* _TASK GOAL_: Please reproduce, exactly and in full, the lines running from the one that contains "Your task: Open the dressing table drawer" to the end of the entries.

* _MATERIALS PROVIDED_:
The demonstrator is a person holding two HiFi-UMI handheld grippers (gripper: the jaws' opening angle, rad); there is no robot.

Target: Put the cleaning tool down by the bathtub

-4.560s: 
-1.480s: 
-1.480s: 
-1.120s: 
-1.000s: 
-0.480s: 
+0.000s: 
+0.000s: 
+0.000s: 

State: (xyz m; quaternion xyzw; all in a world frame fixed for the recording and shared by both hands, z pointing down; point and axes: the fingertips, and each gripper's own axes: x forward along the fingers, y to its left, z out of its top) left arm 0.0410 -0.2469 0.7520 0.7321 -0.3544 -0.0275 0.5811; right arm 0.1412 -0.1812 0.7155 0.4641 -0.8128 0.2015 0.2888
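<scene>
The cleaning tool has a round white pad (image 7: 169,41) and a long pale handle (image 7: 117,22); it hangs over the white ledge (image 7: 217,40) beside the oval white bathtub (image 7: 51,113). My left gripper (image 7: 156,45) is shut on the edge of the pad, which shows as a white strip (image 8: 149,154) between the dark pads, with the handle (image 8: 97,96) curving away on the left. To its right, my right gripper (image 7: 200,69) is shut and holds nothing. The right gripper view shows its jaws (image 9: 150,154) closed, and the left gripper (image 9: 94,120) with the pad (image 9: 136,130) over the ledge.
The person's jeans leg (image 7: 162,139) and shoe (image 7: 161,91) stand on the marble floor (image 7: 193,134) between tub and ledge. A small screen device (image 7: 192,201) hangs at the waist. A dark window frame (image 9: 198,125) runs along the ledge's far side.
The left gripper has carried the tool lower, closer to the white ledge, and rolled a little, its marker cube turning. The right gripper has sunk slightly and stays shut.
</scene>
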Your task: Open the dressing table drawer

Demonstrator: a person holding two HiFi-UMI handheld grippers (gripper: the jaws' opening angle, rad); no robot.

* _THE COMPLETED TASK_:
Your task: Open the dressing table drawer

Demonstrator: a person holding two HiFi-UMI handheld grippers (gripper: the jaws' opening angle, rad); no robot.

What the answer needed to say has been said.